Bielefeld, 18. Mai 2025: Der ehemalige IS-Kämpfer vor der Bar
In den frühen Morgenstunden des 18. Mai 2025 mischte sich ein Mann unter feiernde Gäste, die vor einer Bar in der Bielefelder Innenstadt unterwegs waren – darunter zahlreiche Fans des Fußballvereins Arminia Bielefeld – und stach wahllos mit einem Gehstock mit ausfahrbarer Klinge sowie einem Messer auf sie ein. Vier Menschen wurden lebensgefährlich verletzt.
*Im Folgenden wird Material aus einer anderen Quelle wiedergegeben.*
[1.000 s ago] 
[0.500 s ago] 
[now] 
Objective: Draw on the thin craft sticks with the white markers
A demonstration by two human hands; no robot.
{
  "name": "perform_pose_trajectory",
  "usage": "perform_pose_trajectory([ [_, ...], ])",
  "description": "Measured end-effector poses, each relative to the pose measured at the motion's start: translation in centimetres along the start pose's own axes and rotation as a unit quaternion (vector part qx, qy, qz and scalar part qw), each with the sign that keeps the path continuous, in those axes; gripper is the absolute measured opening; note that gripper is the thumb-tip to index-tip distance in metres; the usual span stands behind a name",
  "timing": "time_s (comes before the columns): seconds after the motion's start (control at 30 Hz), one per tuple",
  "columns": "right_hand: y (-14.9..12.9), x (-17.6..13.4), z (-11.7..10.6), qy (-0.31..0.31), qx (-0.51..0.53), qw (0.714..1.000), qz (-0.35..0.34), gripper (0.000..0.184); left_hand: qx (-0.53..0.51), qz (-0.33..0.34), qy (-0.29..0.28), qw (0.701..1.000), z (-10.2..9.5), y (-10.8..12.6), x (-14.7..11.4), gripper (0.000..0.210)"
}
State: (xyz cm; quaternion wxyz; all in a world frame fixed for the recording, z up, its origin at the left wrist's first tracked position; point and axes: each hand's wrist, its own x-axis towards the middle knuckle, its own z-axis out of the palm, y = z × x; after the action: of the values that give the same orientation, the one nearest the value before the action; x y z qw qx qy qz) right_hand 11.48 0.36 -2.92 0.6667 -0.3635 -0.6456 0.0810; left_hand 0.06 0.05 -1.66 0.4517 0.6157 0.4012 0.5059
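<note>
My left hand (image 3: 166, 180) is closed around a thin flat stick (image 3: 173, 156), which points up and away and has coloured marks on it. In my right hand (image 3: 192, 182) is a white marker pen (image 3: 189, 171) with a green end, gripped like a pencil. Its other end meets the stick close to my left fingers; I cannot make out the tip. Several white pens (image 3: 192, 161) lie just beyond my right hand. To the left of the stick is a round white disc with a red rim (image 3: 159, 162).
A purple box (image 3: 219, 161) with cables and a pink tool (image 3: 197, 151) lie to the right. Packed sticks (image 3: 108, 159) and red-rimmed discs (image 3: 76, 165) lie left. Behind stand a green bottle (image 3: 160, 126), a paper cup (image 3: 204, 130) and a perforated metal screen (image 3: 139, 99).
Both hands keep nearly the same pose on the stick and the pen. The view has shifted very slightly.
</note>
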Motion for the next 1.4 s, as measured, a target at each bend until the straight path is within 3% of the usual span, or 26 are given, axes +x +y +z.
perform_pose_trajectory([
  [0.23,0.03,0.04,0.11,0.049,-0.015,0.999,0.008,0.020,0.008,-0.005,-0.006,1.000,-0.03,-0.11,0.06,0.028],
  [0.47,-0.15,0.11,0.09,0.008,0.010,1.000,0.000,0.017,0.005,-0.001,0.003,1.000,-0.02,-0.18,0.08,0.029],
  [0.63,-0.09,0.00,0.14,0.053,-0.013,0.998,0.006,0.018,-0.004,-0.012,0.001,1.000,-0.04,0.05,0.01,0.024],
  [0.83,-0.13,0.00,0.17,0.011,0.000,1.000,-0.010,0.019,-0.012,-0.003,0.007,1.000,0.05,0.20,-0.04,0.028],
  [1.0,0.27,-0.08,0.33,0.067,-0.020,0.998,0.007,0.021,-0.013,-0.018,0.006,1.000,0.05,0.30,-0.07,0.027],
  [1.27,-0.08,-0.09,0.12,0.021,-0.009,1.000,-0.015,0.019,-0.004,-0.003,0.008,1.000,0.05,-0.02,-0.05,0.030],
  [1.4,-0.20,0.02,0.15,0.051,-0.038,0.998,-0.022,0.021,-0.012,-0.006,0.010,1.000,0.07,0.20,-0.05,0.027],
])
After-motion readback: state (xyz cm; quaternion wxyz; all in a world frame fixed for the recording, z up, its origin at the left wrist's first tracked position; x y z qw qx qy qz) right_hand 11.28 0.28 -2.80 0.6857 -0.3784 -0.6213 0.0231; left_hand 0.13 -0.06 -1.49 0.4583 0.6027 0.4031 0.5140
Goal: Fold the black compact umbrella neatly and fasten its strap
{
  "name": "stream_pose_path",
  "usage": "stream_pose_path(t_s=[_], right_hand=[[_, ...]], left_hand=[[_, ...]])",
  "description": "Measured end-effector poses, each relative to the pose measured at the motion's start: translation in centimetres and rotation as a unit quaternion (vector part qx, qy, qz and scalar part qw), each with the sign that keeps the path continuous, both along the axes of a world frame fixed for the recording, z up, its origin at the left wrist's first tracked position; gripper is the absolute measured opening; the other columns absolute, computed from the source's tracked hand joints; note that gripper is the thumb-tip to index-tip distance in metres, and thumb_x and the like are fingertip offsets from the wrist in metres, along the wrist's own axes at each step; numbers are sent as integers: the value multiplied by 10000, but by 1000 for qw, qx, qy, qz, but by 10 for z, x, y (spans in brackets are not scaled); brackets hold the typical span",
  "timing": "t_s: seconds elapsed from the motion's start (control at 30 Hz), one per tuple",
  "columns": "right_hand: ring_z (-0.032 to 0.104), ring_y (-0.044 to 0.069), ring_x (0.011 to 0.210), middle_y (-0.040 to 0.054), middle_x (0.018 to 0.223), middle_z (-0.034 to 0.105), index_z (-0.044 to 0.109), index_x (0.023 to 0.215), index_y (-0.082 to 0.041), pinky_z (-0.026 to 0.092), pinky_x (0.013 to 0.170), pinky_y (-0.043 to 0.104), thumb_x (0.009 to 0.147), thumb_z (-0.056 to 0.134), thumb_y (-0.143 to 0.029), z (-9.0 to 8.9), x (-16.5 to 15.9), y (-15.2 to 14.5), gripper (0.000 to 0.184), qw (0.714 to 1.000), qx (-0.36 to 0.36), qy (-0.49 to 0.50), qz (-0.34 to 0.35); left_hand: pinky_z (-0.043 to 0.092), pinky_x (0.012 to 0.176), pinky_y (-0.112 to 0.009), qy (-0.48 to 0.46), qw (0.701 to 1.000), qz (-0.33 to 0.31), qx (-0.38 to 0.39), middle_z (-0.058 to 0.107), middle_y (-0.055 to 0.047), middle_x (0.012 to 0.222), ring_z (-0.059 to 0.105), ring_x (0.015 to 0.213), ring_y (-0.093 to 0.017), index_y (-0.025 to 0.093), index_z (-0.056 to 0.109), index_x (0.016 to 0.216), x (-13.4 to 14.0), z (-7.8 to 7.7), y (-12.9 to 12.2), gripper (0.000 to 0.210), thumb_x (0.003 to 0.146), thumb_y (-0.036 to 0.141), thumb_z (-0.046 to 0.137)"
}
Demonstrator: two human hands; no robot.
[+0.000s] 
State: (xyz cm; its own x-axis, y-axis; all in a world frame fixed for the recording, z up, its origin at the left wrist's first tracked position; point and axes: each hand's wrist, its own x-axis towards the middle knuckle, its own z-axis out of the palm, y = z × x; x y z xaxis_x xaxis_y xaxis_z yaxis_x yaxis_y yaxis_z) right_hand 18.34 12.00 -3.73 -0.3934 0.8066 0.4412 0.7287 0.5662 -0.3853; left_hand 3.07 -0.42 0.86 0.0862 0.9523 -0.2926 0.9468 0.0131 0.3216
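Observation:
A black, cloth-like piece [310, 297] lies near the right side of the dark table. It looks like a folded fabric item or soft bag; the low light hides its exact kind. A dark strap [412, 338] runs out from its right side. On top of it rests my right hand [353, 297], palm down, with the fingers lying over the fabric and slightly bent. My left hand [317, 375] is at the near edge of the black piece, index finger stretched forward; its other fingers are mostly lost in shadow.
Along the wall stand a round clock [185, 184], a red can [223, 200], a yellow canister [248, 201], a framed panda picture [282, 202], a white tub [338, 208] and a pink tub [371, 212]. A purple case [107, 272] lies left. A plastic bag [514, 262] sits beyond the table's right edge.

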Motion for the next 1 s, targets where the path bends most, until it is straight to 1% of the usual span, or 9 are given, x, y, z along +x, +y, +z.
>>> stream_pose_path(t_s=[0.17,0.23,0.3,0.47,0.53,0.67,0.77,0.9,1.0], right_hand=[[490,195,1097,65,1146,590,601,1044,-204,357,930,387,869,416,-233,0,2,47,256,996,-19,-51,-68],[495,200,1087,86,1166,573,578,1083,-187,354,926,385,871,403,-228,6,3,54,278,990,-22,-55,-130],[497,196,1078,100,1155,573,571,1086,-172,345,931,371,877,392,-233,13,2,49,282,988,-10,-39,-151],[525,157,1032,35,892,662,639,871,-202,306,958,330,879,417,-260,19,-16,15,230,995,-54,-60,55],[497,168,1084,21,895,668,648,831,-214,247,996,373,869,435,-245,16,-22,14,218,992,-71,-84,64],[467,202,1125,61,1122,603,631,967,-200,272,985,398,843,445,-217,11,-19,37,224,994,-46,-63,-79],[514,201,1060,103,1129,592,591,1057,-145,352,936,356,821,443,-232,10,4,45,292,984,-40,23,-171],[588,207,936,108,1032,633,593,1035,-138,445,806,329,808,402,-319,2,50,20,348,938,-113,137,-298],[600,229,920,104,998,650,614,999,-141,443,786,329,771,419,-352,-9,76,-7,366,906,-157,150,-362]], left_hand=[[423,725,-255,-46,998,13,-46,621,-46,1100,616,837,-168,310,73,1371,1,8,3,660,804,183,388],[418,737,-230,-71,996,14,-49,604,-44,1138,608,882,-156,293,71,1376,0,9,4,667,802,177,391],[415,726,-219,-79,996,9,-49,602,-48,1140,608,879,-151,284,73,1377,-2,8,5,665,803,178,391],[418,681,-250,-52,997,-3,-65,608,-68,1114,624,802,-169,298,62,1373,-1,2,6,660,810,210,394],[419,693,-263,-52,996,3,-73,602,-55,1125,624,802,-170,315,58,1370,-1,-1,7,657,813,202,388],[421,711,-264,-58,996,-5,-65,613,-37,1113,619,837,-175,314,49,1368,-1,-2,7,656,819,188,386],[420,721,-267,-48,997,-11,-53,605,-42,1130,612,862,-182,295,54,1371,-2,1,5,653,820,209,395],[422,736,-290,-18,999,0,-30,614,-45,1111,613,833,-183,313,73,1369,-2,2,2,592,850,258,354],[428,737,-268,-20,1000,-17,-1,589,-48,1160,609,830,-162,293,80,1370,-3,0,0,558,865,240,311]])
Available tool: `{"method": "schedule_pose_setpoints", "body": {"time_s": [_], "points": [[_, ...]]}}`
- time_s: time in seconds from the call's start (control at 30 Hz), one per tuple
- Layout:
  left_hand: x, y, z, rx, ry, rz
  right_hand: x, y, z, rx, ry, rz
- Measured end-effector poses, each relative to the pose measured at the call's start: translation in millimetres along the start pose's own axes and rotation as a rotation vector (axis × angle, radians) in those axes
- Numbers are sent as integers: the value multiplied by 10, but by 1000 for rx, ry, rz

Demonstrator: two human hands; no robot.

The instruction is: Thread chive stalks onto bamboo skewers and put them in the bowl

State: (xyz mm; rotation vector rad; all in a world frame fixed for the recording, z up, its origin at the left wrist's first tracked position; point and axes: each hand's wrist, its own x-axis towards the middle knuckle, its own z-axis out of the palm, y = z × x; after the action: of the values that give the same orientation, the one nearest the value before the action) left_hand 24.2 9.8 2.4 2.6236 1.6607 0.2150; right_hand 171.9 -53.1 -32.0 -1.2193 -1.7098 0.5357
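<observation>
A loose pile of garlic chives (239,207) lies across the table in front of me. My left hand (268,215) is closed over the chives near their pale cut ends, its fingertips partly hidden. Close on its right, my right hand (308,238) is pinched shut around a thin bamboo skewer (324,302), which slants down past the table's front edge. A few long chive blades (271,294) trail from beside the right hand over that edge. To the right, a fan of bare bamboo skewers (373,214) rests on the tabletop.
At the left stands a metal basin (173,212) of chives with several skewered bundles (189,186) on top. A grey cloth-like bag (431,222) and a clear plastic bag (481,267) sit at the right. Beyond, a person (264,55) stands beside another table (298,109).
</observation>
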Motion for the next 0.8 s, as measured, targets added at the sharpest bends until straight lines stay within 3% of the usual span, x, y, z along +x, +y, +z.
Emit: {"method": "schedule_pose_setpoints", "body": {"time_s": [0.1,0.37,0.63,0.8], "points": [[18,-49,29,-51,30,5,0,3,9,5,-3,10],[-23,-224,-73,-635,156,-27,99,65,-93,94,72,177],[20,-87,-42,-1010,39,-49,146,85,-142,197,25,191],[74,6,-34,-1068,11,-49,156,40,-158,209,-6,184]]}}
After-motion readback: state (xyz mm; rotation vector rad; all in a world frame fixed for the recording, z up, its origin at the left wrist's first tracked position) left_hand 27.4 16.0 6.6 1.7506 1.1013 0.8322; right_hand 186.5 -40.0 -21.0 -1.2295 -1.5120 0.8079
Nur weil sich einige der Angegriffenen zur Wehr setzten und den Täter überwältigten, konnte er gestoppt werden, bevor noch mehr Menschen zu Schaden kamen.
Der Tathergang
Gegen 4:20 Uhr griff der Täter fünf Gäste im Alter zwischen 22 und 27 Jahren an, darunter vier Männer und eine Frau. Als mehrere Gäste Widerstand leisteten und ihn verprügelten, brach er seinen Angriff ab und flüchtete – dabei selbst leicht im Gesicht verletzt. Erst durch den Hinweis eines Cousins, der ihn bei der Polizei verriet, konnte er einen Tag später, am Abend des 19. Mai, im nahegelegenen Heiligenhaus festgenommen werden.
Wer war der Täter?
Der Täter, ein 36-jähriger Syrer, war bereits in Syrien Mitglied der Terrormiliz "Islamischer Staat" gewesen, hatte einen Treueeid auf den IS-Kalifen geschworen und war in einem Scharia-Camp zum bewaffneten Kämpfer ausgebildet worden. Nach Feststellung des Gerichts stand er eineinhalb Jahre als bewaffneter IS-Kämpfer in den Reihen der Terrormiliz, bevor seine Mitgliedschaft in der Türkei endete. In Deutschland lebte er zuletzt als abgelehnter Asylbewerber mit subsidiärem Schutzstatus, den ihm das Bundesamt für Migration und Flüchtlinge im Dezember 2023 zuerkannt hatte, in einer Flüchtlingseinrichtung im Kreis Gütersloh. Das Gericht sah es nicht als erwiesen an, dass er gezielt als "Schläfer" nach Deutschland gesandt worden war; vielmehr habe er erst hier, mit der Aufnahme eines eigenen Bekennervideos, versucht, erneut als IS-Terrorist aktiv zu werden. Der IS selbst bekannte sich nie offiziell zu dem Anschlag.
Das Urteil
Das Oberlandesgericht Düsseldorf verurteilte den Mann wegen vierfachen versuchten Mordes und Mitgliedschaft in einer ausländischen terroristischen Vereinigung zu lebenslanger Haft, stellte die besondere Schwere der Schuld fest und ordnete anschließende Sicherungsverwahrung an. Der Vorsitzende Richter erklärte, der Täter habe mit dem Anschlag seine dschihadistischen Ziele verfolgt und den Westen gehasst. Jedem der vier Opfer sprach das Gericht 70.000 Euro Schmerzensgeld zu; ohne das schnelle Eingreifen der Rettungskräfte, so der Richter, hätten die Opfer den Angriff nicht überlebt. Der Angeklagte hatte die Tat zunächst nur gegenüber Psychologen in der Untersuchungshaft gestanden und erst in seinem Schlusswort vor Gericht eingeräumt.
Die politische Debatte
Bundesjustizministerin Stefanie Hubig erklärte nach der Tat, islamistischer Terrorismus zähle zu den größten Gefahren für die Bundesrepublik. Auf Antrag der AfD-Fraktion debattierte der Bundestag bereits drei Tage nach der Tat über innere Sicherheit und Messerkriminalität; ein Vertreter der Fraktion bezeichnete Messerkriminalität dabei als "überwiegend importierte Kriminalität" – eine Einschätzung, der andere Fraktionen deutlich widersprachen. Fans von Arminia Bielefeld würdigten einen verletzten Fan, der sich dem Täter entgegengestellt hatte, mit einem Graffito.